In an example, the attention in the sequence-to-sequence transformer is bi-directional with respect to time for input to the sequence-to-sequence transformer. In an example, position encodings of the sequence-to-sequence transformer are relative with respect to self-attention calculations. In an example, the sequence-to-sequence transformer does not have a decoder.
In an example, where the activities are human gestures, the method 400 may include the additional operations of modeling a pose by the human being and extracting skeletal key points from the pose. In an example, the skeletal key points of the pose are provided as input to the sequence-to-sequence transformer.
In an example, where the activities are signs in a sign language, the labels are glosses for the sign language.
At operation 415, the set of labels are communicated (e.g., sent, transmitted, saved to storage, written to a bus, displayed, etc.).

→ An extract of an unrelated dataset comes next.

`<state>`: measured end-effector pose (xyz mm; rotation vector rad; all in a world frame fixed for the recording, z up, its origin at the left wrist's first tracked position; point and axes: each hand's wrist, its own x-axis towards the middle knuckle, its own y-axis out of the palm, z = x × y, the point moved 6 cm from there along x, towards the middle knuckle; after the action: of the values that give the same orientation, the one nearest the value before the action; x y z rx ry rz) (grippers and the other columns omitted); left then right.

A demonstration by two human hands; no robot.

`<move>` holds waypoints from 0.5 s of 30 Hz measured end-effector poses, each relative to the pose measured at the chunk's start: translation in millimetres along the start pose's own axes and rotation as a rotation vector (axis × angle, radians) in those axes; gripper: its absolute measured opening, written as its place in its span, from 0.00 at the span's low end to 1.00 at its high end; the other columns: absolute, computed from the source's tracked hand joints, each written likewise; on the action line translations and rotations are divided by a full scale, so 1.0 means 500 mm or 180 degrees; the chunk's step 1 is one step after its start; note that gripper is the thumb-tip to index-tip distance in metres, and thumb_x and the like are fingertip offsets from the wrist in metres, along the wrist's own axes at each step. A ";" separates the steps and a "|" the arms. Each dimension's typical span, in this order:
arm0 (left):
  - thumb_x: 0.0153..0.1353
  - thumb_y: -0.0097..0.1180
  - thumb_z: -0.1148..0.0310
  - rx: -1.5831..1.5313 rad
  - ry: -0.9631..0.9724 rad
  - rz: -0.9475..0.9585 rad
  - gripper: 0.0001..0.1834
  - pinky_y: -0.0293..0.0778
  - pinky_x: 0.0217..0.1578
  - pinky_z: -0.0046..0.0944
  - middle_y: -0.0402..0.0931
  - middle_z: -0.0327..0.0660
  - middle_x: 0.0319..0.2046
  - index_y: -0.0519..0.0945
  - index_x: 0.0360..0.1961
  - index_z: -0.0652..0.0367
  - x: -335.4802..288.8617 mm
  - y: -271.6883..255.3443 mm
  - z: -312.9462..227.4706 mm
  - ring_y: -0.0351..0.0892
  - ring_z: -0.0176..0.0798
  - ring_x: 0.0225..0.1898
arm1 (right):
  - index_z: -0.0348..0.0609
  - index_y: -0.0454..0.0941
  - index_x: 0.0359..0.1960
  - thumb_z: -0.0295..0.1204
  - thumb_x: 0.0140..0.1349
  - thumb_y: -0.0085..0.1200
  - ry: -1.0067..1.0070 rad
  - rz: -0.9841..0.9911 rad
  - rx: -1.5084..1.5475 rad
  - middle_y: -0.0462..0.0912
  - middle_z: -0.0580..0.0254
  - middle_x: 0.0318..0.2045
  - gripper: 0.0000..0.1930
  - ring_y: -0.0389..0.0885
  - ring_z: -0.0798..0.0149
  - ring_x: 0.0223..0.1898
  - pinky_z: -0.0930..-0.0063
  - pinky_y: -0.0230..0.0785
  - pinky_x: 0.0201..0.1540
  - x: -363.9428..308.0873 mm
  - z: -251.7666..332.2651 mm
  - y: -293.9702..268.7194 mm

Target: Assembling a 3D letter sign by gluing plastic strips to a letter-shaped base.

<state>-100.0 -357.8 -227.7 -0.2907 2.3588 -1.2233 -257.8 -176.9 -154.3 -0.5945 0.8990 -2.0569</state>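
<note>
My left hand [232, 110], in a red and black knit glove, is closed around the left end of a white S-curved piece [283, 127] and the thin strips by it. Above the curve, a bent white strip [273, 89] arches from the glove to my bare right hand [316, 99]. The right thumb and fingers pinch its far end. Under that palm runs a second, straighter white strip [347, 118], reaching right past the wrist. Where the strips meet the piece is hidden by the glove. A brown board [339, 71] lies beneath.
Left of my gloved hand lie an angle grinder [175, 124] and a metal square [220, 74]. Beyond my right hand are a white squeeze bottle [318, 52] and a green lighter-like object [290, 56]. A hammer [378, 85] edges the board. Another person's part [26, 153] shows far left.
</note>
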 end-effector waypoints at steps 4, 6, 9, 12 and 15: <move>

In alternative embodiments, the machine 500 may operate as a standalone device or may be connected (e.g., networked) to other machines. In a networked deployment, the machine 500 may operate in the capacity of a server machine, a client machine, or both in server-client network environments. In an example, the machine 500 may act as a peer machine in peer-to-peer (P2P) (or other distributed) network environment. The machine 500 may be a personal computer (PC), a tablet PC, a set-top box (STB), a personal digital assistant (PDA), a mobile telephone, a web appliance, a network router, switch or bridge, or any machine capable of executing instructions (sequential or otherwise) that specify actions to be taken by that machine. Further, while only a single machine is illustrated, the term “machine” shall also be taken to include any collection of machines that individually or jointly execute a set (or multiple sets) of instructions to perform any one or more of the methodologies discussed herein, such as cloud computing, software as a service (SaaS), other computer cluster configurations.
The machine (e.g., computer system) 500 may include a hardware processor 502 (e.g., a central processing unit (CPU), a graphics processing unit (GPU), a hardware processor core, or any combination thereof), a main memory 504, a static memory (e.g., memory or storage for firmware, microcode, a basic-input-output (BIOS), unified extensible firmware interface (UEFI), etc.) 506, and mass storage 508 (e.g., hard drives, tape drives, flash storage, or other block devices) some or all of which may communicate with each other via an interlink (e.g., bus) 530. The machine 500 may further include a display unit 510, an alphanumeric input device 512 (e.g., a keyboard), and a user interface (UI) navigation device 514 (e.g., a mouse). In an example, the display unit 510, input device 512 and UI navigation device 514 may be a touch screen display. The machine 500 may additionally include a storage device (e.g., drive unit) 508, a signal generation device 518 (e.g., a speaker), a network interface device 520, and one or more sensors 516, such as a global positioning system (GPS) sensor, compass, accelerometer, or other sensor. The machine 500 may include an output controller 528, such as a serial (e.g., universal serial bus (USB), parallel, or other wired or wireless (e.g., infrared (IR), near field communication (NFC), etc.) connection to communicate or control one or more peripheral devices (e.g., a printer, card reader, etc.).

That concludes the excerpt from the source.